Allí investigaron sobre la energía, su conservación y las propiedades del fuego, llegando a conclusiones obtenidas mediante la reflexión y sin experimento alguno. Por ejemplo: la luz y el calor son causa común para la propagación del fuego y los rayos de distintos colores no proporcionan el mismo grado de calor. Al no llegar a un total acuerdo en las conclusiones, las presentaron por separado a la Academia de las Ciencias Francesas. Émilie obtuvo el segundo premio, convirtiendo su trabajo en la primera obra escrita por una mujer publicada por la Academia. Voltaire quedó tercero.
Escribió “La Institución de la Física”, primer libro de esta disciplina escrito en francés, para instruir a su hijo y a los jóvenes en general. En él divulgó el cálculo diferencial e integral.
Aprendió las teorías de los considerados tres grandes sabios de la época: Descartes, Leibniz y Newton, pero estaba en contra de defender incondicionalmente a cualquiera de ellos porque “nadie tenía razón en todo”. Era común en aquel momento que el que admiraba a uno de los tres, denostaba a los otros dos pero ella prefería estudiarlos y discrepar. Aprendió de Descartes que la ciencia debía basarse en la Metafísica pero criticaba sus remolinos intelectuales y el éter que aplicaba cuando no tenia respuestas. Defendía y admiraba a Newton y Leibniz pero huía de la idea que éstos tenían de Dios como gran relojero del universo o el único que podía recompensar y castigar.

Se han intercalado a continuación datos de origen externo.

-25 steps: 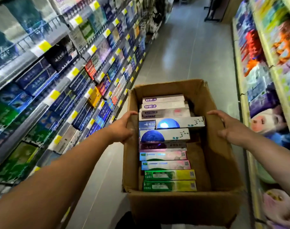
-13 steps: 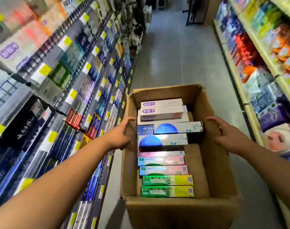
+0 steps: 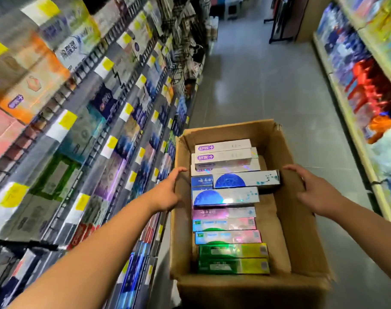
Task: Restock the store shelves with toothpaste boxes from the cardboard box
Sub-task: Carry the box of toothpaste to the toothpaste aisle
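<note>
Inspector: Location of the toothpaste boxes (image 3: 225,197) is to be stated.

Assessor: They are found inside the cardboard box (image 3: 230,132), laid flat in a row from its near end to its far end and crowded against its left wall. Each long axis is set across the cardboard box, from wall to wall. One blue-and-white carton (image 3: 246,180) is shifted towards the right wall.

Inspector: Hands are to be accounted for.

Assessor: The left hand (image 3: 167,192) is clamped on the left wall, with the thumb hooked over the rim; the other fingers are hidden outside it. The right hand (image 3: 312,192) is closed on the right wall's flap in like manner, its fingertips hidden beyond the edge. None of the toothpaste boxes is touched by either hand.

Inspector: Relation governing the next move?

Assessor: The row is judged nearer the left hand, just inside the wall it grips. From the right hand it is parted by a bare strip of the box's bottom. The shelves (image 3: 89,130) stand to the left of the cardboard box. It is judged that one hand must be freed before anything can be lifted out.
</note>
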Motion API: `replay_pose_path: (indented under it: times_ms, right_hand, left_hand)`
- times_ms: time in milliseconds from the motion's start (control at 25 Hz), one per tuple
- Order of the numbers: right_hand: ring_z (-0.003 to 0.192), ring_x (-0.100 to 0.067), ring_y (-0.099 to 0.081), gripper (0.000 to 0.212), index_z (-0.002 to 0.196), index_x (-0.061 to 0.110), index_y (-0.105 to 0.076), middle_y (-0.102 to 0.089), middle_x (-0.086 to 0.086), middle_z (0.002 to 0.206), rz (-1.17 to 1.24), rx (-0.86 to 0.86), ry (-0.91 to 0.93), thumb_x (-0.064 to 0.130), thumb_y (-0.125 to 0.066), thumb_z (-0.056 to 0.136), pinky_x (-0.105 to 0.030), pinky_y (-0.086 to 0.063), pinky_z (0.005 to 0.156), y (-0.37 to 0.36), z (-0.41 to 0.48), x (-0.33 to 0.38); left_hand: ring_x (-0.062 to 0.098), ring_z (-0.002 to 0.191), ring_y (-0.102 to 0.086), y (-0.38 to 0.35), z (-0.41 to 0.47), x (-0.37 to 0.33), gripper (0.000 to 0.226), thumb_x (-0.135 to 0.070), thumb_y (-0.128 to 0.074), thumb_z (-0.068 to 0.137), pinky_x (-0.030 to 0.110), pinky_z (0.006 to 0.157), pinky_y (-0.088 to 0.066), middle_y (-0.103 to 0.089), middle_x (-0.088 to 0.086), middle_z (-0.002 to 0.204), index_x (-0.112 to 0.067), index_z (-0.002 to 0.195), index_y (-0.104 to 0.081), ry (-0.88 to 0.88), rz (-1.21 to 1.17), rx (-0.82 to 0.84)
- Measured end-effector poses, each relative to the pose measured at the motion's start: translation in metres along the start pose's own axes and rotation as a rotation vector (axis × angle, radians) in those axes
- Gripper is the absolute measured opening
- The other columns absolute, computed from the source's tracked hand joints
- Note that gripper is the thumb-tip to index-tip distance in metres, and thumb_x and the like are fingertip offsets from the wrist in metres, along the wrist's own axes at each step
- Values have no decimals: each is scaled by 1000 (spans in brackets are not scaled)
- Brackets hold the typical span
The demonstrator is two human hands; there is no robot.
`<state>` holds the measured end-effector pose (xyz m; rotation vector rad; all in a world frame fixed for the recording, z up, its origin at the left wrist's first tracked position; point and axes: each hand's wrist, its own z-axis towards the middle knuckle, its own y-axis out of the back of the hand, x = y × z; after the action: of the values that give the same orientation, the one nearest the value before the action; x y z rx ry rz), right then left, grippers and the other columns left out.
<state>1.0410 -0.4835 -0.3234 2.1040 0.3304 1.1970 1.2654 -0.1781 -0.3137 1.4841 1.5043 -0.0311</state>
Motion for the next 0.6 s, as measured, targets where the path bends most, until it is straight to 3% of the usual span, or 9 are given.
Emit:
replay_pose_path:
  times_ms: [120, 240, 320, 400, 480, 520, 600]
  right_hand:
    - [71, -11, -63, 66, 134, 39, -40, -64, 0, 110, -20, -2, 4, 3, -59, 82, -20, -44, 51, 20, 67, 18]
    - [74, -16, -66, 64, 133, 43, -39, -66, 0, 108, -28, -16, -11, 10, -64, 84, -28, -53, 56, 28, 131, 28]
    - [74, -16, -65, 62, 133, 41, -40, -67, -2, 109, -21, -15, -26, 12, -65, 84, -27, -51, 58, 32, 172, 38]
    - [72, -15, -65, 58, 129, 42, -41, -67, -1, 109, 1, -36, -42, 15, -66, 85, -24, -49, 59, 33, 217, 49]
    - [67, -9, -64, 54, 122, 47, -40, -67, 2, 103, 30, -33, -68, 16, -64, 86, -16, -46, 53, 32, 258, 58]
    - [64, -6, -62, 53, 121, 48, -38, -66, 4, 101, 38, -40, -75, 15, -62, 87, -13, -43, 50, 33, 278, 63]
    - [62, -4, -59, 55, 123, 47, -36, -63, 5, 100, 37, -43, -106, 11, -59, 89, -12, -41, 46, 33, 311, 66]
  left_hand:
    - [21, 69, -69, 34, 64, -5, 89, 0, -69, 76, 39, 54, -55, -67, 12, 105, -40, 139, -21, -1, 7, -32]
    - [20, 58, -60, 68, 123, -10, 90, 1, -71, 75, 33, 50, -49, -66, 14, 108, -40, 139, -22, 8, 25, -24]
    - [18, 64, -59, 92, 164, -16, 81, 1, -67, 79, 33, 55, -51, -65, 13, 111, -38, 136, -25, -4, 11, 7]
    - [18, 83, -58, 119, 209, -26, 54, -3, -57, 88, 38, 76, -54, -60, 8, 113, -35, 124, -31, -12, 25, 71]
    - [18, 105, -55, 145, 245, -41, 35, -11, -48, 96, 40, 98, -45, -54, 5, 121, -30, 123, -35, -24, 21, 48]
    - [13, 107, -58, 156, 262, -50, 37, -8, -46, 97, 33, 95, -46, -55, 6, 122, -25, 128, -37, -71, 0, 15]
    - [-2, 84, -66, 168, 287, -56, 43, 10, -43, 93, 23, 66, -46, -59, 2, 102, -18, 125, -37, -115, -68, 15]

Estuvo al lado, aún a riesgo de ser denostada, del que fue su profesor en la niñez, el filósofo Pierre Louis Maupertuis, ridiculizado por su teoría de que la Tierra se achataba por los polos. Esta teoría sería demostrada con posterioridad.

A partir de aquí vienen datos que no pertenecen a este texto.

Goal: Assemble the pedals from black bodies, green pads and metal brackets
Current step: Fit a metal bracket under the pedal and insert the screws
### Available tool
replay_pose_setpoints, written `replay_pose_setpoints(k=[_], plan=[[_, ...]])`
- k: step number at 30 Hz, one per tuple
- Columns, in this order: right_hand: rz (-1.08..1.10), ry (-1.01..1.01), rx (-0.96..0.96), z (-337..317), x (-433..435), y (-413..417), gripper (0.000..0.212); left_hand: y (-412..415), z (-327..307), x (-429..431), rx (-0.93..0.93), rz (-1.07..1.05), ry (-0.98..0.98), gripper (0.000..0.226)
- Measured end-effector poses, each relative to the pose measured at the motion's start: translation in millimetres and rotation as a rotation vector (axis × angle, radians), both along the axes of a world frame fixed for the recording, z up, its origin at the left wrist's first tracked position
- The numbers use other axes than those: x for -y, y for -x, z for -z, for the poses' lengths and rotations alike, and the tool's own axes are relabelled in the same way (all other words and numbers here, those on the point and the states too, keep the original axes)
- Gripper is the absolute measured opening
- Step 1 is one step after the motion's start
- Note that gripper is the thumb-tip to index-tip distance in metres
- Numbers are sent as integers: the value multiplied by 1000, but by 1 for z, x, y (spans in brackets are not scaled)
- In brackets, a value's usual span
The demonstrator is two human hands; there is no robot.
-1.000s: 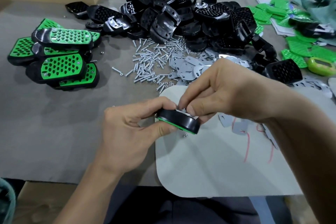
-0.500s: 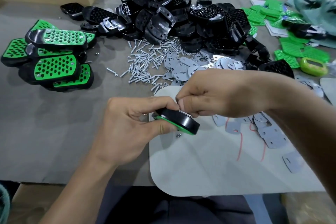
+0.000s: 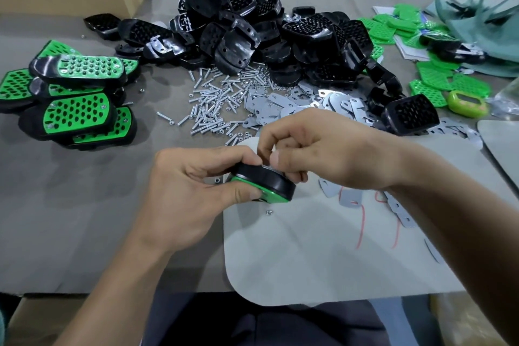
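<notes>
Left hand (image 3: pixel 191 194): fingers (image 3: pixel 238 194) curled round pedal (image 3: pixel 266 182), thumb on its green underside. Pedal held just above grey mat (image 3: pixel 323 247) at near edge of table (image 3: pixel 70 205), black body up.

Right hand (image 3: pixel 323 154): fingertips bunched, pinching at pedal's top face. What sits between them is hidden.

Behind: heap of black bodies (image 3: pixel 266 31), screws (image 3: pixel 213 104) and metal brackets (image 3: pixel 295 107) scattered before it.

Finished pedals (image 3: pixel 78 87) stacked far left, green pads (image 3: pixel 427 81) far right.

Loose nut (image 3: pixel 269 212) on mat below pedal.
</notes>
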State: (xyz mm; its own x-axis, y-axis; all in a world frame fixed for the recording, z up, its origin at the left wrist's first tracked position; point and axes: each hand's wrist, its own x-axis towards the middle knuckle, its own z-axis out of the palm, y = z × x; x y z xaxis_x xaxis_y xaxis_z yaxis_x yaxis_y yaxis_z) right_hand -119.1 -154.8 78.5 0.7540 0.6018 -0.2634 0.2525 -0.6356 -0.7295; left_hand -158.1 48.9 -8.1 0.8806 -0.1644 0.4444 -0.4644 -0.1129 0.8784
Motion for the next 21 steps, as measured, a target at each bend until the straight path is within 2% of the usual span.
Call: replay_pose_setpoints(k=[1, 3, 6, 8, 11, 13, 16, 18, 21], plan=[[10, -31, -36, 1, 1, 0, 17, 0, 0, 0, -4, 2, -5, 28], [20, -23, -31, 4, 2, -1, 25, 1, -1, 2, 0, 17, -31, 25], [14, 99, 126, 8, 3, -3, 38, -1, -3, 4, 7, 32, -41, 26], [37, 39, 83, 10, 4, -4, 33, -3, -4, 3, 3, 16, -25, 30], [74, -158, -99, 14, 6, -3, 17, -3, -3, 3, -23, 4, -7, 29], [83, -198, -148, 15, 7, -2, 20, -3, -2, 5, -37, 23, -4, 28], [78, -73, -62, 14, 7, -6, 35, -3, -3, 7, -24, 41, -2, 30], [77, -10, 21, 14, 7, -7, 38, -5, -3, 6, -24, 42, 14, 33], [102, -175, -46, 16, 8, -6, 23, -6, -1, 2, -53, 43, 43, 31]])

Fascinada por Newton y el método deductivo, tradujo del latín al francés “Principia”. Hasta entrado el siglo XX, fue la única traducción francesa de la obra más importante del científico británico, convirtiéndose en la responsable de darlo a conocer en la Europa continental. Esta obra continúa reimprimiéndose en la actualidad.
Al quedar embarazada a los 42 años de su último amante, Jean Francois de Saint Lambert, su trabajo sobre Newton se volvió frenético ante el temor de no poder acabarlo. En esa época se consideraba muy difícil que una mujer pudiera tener un hijo a esa edad sin complicaciones. No se equivocaba porque tanto ella como su hija fallecieron tras el parto.

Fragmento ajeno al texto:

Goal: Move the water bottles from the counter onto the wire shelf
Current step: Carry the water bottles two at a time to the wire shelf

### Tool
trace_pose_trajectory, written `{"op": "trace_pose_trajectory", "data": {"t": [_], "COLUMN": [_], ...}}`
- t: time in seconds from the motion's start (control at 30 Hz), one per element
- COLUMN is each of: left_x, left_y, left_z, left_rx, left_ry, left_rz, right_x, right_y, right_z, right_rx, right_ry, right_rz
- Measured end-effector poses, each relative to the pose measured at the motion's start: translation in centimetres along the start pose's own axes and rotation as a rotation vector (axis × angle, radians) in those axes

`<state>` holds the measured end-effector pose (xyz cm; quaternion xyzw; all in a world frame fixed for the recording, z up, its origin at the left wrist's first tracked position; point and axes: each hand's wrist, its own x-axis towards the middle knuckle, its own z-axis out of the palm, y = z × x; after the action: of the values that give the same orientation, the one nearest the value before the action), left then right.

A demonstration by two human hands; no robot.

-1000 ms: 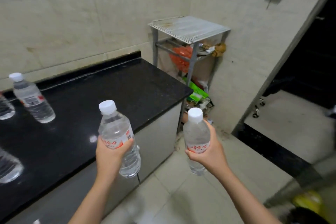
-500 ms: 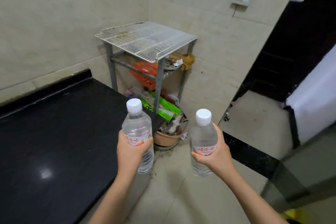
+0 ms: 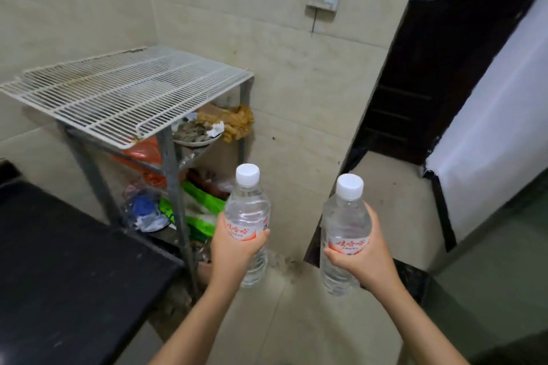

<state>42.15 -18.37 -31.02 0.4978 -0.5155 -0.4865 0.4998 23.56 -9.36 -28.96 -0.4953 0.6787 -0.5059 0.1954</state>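
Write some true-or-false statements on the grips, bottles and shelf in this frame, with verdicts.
1. The left grip and right grip each hold a water bottle upright, the left bottle and the right bottle. True.
2. A bottle stands on top of the wire shelf. False: both are held, off the shelf.
3. The left bottle has lost its cap. False: a white cap is on it.
4. A green bag lies below the shelf's top. True.

A plate point(image 3: 198, 140) of scraps sits beside a crumpled brown cloth point(image 3: 238, 123) (orange bag point(image 3: 146, 153) left, green packets point(image 3: 204, 200) below)
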Motion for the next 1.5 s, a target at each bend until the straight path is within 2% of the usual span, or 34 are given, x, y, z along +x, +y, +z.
{"op": "trace_pose_trajectory", "data": {"t": [0.13,0.27,0.5,0.6,0.73,0.87,1.1,1.23,1.33,1.5], "left_x": [3.9,6.4,10.0,12.6,19.4,25.8,33.4,36.3,37.6,39.3], "left_y": [1.4,2.4,6.3,9.1,12.5,14.4,15.8,15.6,15.3,15.4], "left_z": [5.1,6.6,4.8,2.6,-0.6,-3.2,-8.5,-10.6,-11.9,-13.3], "left_rx": [-0.060,-0.095,-0.109,-0.202,-0.226,-0.205,-0.097,-0.066,-0.040,-0.055], "left_ry": [0.094,0.238,0.487,0.597,0.583,0.575,0.570,0.618,0.628,0.740], "left_rz": [0.071,0.102,0.225,0.332,0.400,0.438,0.394,0.342,0.356,0.332], "right_x": [7.8,13.3,20.0,23.2,28.5,35.3,45.3,49.3,52.7,58.7], "right_y": [2.5,4.5,4.4,2.8,-0.2,-4.6,-12.3,-13.9,-15.0,-17.4], "right_z": [-2.0,-1.1,5.1,7.8,11.2,14.6,19.9,25.0,29.2,36.0], "right_rx": [0.077,0.136,0.202,0.268,0.360,0.397,0.426,0.427,0.405,0.376], "right_ry": [-0.100,-0.228,-0.430,-0.448,-0.462,-0.430,-0.397,-0.399,-0.467,-0.538], "right_rz": [-0.051,-0.021,-0.100,-0.126,-0.167,-0.322,-0.513,-0.547,-0.567,-0.539]}}
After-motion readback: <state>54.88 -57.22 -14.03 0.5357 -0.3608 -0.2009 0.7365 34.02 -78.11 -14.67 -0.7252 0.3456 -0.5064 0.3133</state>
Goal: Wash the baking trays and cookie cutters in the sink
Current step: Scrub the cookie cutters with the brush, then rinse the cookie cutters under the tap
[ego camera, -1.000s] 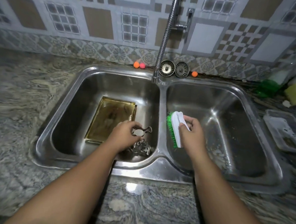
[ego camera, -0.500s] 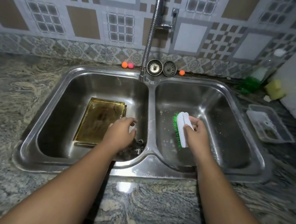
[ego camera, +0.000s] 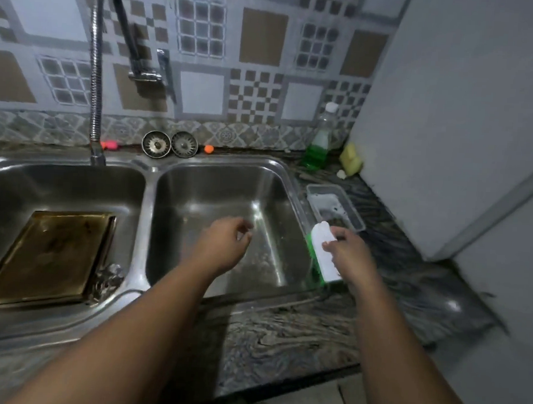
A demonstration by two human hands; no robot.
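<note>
The right hand (ego camera: 350,257) is clamped on a white-backed scrub brush with green bristles (ego camera: 322,255) over the right rim of the stainless steel double sink (ego camera: 145,201). The left hand (ego camera: 222,246) hovers empty over the right basin, fingers loosely curled. A brass-coloured rectangular baking tray (ego camera: 49,252) lies in the left basin, with shiny metal cookie cutters (ego camera: 107,278) at its front right corner beside the divider.

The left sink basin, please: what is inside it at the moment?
A golden baking tray lies on the left sink basin's floor, metal cookie cutters piled beside it. Anything beneath the tray is hidden.
</note>
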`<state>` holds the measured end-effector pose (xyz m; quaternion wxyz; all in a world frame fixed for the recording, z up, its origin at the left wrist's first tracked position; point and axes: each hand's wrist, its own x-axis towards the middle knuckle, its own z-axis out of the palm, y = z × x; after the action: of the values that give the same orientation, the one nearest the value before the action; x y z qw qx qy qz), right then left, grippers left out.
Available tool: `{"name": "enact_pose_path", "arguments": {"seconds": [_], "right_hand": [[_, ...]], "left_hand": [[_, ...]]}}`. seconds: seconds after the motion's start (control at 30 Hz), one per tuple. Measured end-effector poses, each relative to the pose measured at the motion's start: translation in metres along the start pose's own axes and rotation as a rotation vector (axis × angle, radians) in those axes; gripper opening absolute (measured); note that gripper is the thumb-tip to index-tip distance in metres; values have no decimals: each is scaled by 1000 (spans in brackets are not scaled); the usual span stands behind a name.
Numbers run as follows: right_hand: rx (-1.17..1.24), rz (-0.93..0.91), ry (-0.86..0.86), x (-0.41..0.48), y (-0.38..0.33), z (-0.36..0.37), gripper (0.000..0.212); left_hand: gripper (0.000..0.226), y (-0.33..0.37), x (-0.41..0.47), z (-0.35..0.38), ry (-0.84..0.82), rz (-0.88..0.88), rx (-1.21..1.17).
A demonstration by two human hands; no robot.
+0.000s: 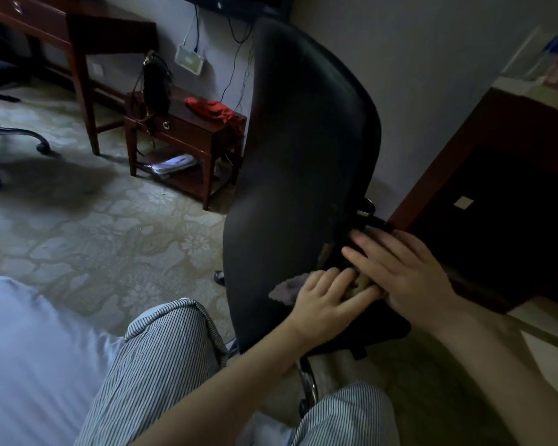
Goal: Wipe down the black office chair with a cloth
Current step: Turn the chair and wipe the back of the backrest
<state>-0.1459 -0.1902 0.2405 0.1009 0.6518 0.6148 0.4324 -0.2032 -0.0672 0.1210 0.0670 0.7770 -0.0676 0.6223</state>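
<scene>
Chair (pixel 303 140): flat left hand (pixel 322 300) and right hand (pixel 406 272) press cloth (pixel 284 289) at its edge (cabinet (pixel 496 204) close).

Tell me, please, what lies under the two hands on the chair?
A cloth, pressed onto the black office chair by the left hand and right hand. One fuzzy corner sticks out; the rest is covered.

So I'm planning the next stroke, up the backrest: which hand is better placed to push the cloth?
Left, probably. The left hand lies flat on the cloth at the foot of the backrest. The right hand rests farther out, beside the wooden cabinet.
</scene>
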Motion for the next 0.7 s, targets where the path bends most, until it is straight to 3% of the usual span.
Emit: {"name": "enact_pose_path", "arguments": {"seconds": [0.17, 0.4, 0.57, 0.7], "right_hand": [[108, 126, -213, -8, -8, 20, 60], [173, 272, -290, 10, -23, 47, 60], [187, 259, -371, 18, -34, 64, 60], [230, 334, -468, 24, -44, 78, 74]], "left_hand": [[22, -17, -5, 6, -60, 145, 194], [28, -71, -6, -8, -132, 162, 365], [31, -141, 3, -13, -296, 32, 562], [33, -189, 30, -14, -494, -227, 556]]}}
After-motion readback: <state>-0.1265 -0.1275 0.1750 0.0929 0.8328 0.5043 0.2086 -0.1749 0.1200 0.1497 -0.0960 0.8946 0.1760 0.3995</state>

“Madame Newton-Pompon”, como la llamaba cariñosamente Voltaire, fue criticada en vida por no esconder a sus amantes y ridiculizada por dedicarse a la ciencia vestida con seda, “pompones” de plumas y adornada con joyas o baratijas según lo requiriera la ocasión. Tras su muerte quedó borrada de la historia y se le ha llegado a conocer exclusivamente por ser amante de Voltaire, ignorando las contribuiciones científicas que han trascendido hasta hoy.
Olympe de Gouges y Mary Wollstonecraft, consideradas precursoras del feminismo y que vivieron 50 años después que ella, conocieron sin duda la obra de Gabrielle-Émilie Le Tonnelier de Breteuil. Tuvieron que saber de la defensa de la pasión (por el conocimiento y en el amor), como motor de la vida, que hace en su única obra no científica, “Discursos sobre la felicidad”, así como de la crítica ante cualquier prejuicio, idea o creencia no basada en verdades científicas, las “únicas demostrables”.